• WHAT YOU WILL DO: Quote, with no changes, the lines that run from the top of the material to the line with "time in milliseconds", both included.

• INPUT RECORDS:
== Segment start ==
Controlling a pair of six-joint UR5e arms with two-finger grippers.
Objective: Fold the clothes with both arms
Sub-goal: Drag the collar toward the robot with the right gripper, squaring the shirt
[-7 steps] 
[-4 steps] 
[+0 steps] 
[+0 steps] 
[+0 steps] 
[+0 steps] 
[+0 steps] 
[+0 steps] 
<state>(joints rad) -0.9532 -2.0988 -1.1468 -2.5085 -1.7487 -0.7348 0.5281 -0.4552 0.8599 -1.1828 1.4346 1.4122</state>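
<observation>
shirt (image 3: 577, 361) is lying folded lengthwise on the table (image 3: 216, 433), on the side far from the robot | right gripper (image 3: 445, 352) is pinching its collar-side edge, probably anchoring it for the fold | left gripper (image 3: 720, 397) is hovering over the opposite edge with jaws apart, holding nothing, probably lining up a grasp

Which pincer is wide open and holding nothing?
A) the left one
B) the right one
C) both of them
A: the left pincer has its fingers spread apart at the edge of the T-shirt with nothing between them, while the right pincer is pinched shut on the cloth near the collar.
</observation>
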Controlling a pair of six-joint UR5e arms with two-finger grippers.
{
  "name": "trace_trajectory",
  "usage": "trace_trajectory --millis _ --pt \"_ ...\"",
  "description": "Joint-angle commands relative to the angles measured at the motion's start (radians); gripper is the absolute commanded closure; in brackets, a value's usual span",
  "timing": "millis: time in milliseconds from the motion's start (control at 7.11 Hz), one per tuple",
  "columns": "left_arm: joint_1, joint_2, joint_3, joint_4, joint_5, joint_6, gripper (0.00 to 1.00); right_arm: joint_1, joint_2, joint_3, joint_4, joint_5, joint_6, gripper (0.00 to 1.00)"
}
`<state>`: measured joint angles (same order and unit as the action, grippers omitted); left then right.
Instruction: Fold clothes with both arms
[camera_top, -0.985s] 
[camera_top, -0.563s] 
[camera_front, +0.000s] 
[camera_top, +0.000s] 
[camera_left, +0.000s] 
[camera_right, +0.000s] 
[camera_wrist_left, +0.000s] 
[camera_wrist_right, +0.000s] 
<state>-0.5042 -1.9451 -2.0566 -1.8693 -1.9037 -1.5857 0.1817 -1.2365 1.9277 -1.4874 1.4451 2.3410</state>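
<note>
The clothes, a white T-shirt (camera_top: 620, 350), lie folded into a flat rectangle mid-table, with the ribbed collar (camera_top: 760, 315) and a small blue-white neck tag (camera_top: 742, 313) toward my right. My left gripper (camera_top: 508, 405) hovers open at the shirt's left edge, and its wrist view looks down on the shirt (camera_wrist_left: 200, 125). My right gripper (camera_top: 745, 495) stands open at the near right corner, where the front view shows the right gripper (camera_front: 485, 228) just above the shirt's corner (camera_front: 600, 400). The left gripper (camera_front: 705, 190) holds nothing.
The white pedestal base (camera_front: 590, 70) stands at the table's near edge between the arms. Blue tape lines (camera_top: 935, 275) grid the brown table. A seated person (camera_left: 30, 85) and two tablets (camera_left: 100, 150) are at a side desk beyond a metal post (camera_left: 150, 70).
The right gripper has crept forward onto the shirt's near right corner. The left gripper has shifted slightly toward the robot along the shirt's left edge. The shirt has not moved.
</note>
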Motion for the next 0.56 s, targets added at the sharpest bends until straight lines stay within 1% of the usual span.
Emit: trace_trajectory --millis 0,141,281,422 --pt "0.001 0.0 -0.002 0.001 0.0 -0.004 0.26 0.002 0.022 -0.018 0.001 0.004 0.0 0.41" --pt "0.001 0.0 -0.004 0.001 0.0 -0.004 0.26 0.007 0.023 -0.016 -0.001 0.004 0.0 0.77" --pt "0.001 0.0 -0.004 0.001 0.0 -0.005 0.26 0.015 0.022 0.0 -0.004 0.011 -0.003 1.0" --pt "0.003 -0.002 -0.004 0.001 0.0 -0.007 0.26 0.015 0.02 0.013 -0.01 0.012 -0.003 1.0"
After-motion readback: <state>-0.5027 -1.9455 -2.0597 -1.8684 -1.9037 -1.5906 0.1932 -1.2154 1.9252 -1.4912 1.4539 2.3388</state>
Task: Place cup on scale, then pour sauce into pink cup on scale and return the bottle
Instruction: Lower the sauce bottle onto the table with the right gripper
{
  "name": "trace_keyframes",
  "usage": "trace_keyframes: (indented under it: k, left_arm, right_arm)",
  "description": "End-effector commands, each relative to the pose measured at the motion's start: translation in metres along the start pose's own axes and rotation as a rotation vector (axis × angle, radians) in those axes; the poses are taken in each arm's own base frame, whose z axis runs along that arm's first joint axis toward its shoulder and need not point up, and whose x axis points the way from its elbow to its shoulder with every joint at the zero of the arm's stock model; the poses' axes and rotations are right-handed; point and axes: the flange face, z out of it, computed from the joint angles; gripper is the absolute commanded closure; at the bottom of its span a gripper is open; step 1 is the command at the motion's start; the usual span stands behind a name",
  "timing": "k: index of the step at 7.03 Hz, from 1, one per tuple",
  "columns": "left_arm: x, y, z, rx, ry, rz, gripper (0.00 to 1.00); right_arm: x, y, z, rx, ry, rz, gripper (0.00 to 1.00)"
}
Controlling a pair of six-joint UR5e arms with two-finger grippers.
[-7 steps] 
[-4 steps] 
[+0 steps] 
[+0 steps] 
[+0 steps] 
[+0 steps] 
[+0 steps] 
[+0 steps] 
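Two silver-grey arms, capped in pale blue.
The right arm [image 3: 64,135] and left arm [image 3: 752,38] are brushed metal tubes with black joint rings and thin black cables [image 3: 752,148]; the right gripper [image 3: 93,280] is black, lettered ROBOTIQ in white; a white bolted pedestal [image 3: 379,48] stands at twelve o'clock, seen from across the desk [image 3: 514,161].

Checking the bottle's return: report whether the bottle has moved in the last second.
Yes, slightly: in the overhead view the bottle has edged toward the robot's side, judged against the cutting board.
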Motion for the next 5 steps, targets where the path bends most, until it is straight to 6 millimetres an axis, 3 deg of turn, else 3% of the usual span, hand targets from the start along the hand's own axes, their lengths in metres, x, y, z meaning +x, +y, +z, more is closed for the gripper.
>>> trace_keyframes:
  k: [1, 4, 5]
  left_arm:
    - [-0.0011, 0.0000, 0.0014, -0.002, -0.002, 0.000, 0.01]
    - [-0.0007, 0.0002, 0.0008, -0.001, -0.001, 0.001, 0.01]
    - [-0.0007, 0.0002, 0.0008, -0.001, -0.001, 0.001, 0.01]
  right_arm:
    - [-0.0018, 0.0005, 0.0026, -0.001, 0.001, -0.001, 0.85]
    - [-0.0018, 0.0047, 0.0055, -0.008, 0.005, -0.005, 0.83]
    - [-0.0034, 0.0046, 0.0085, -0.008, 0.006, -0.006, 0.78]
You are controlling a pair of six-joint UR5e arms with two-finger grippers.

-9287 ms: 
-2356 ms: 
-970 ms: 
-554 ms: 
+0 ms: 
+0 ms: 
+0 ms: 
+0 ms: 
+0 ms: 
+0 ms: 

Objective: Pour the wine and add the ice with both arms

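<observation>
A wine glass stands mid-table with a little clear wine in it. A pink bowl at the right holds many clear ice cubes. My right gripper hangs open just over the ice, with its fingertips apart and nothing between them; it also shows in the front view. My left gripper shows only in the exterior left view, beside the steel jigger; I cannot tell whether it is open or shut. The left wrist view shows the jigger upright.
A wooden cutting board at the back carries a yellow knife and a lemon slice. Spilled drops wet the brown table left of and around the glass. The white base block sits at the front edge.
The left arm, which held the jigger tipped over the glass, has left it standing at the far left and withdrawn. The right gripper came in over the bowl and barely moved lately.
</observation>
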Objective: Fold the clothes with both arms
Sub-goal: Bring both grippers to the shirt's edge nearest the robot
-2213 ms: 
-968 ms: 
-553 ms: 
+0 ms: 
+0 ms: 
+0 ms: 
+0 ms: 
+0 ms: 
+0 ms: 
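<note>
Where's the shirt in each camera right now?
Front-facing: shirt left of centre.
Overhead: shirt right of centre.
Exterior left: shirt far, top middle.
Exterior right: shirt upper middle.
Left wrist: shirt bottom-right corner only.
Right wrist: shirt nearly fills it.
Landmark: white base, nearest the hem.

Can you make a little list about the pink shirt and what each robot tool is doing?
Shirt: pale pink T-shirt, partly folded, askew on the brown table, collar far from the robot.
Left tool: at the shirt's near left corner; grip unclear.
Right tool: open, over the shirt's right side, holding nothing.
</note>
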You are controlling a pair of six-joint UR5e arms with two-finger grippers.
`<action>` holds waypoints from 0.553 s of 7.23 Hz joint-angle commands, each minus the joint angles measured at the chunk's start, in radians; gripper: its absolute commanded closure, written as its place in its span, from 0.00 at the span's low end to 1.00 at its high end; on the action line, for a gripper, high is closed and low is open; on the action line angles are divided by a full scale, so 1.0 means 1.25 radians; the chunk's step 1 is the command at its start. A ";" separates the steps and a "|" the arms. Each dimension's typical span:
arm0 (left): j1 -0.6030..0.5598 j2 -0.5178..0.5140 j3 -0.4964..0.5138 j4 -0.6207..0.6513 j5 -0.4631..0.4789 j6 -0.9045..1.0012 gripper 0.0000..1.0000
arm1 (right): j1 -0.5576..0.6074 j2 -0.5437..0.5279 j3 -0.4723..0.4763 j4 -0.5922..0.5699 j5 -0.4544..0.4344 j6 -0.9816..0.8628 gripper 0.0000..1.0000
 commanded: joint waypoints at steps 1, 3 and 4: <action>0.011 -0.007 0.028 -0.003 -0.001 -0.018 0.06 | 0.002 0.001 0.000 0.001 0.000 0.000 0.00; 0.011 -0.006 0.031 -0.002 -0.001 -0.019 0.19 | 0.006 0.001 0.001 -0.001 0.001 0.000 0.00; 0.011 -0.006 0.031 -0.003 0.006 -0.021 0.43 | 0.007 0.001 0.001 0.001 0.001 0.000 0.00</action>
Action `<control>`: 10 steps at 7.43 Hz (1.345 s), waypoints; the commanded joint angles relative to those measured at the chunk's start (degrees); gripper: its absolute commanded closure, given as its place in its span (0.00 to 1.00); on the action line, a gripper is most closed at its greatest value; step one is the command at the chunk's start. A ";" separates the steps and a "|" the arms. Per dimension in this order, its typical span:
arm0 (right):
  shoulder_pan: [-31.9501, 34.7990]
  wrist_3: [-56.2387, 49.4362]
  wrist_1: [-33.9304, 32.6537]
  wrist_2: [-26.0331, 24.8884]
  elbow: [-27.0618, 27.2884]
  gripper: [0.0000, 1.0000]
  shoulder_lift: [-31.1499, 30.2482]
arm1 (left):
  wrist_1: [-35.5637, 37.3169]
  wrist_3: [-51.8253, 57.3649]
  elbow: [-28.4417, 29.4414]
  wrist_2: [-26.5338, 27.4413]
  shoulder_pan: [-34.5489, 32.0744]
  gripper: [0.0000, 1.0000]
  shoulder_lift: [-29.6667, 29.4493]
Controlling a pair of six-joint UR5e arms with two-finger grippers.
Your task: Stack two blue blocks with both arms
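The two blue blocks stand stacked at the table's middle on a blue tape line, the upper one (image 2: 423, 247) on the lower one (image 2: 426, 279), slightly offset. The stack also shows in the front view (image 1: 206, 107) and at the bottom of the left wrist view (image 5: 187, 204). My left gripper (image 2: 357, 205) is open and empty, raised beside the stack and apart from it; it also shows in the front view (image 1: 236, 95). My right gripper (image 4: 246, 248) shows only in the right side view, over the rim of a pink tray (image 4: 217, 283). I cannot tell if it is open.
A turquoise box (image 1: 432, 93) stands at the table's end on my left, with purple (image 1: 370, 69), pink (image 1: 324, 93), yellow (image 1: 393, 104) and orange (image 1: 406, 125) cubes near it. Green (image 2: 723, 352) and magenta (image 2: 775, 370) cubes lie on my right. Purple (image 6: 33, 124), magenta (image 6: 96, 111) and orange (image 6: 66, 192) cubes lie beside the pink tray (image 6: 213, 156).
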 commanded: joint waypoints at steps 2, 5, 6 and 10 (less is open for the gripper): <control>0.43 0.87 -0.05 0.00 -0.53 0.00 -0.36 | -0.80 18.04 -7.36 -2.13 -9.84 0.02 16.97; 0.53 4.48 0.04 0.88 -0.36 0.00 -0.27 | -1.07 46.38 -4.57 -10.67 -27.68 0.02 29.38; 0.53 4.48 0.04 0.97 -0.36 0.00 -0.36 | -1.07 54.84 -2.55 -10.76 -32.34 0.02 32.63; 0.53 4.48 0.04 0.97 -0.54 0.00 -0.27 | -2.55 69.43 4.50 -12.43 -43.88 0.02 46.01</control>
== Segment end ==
• EXERCISE ANSWER:
Controlling a pair of six-joint UR5e arms with two-finger grippers.
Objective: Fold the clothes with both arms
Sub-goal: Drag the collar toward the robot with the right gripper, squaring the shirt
[-7 steps] 
[-4 steps] 
[+0 steps] 
[+0 steps] 
[+0 steps] 
[+0 steps] 
[+0 steps] 
[+0 steps] 
<state>(joints rad) -0.9532 -2.0988 -1.1468 -2.5085 -1.7487 -0.7348 0.5281 -0.4552 0.8599 -1.1828 1.4346 1.4122</state>
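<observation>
shirt (image 3: 577, 361) is lying folded lengthwise on the table (image 3: 216, 433), on the side far from the robot | right gripper (image 3: 445, 352) is pinching its collar-side edge, probably anchoring it for the fold | left gripper (image 3: 720, 397) is hovering over the opposite edge with jaws apart, holding nothing, probably lining up a grasp

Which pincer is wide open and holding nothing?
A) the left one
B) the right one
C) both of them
A: the left pincer has its fingers spread apart at the edge of the T-shirt with nothing between them, while the right pincer is pinched shut on the cloth near the collar.
</observation>
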Controlling a pair of six-joint UR5e arms with two-finger grippers.
{
  "name": "trace_trajectory",
  "usage": "trace_trajectory --millis _ --pt \"_ ...\"",
  "description": "Joint-angle commands relative to the angles measured at the motion's start (radians); gripper is the absolute commanded closure; in brackets, a value's usual span",
  "timing": "millis: time in milliseconds from the motion's start (control at 7.11 Hz), one per tuple",

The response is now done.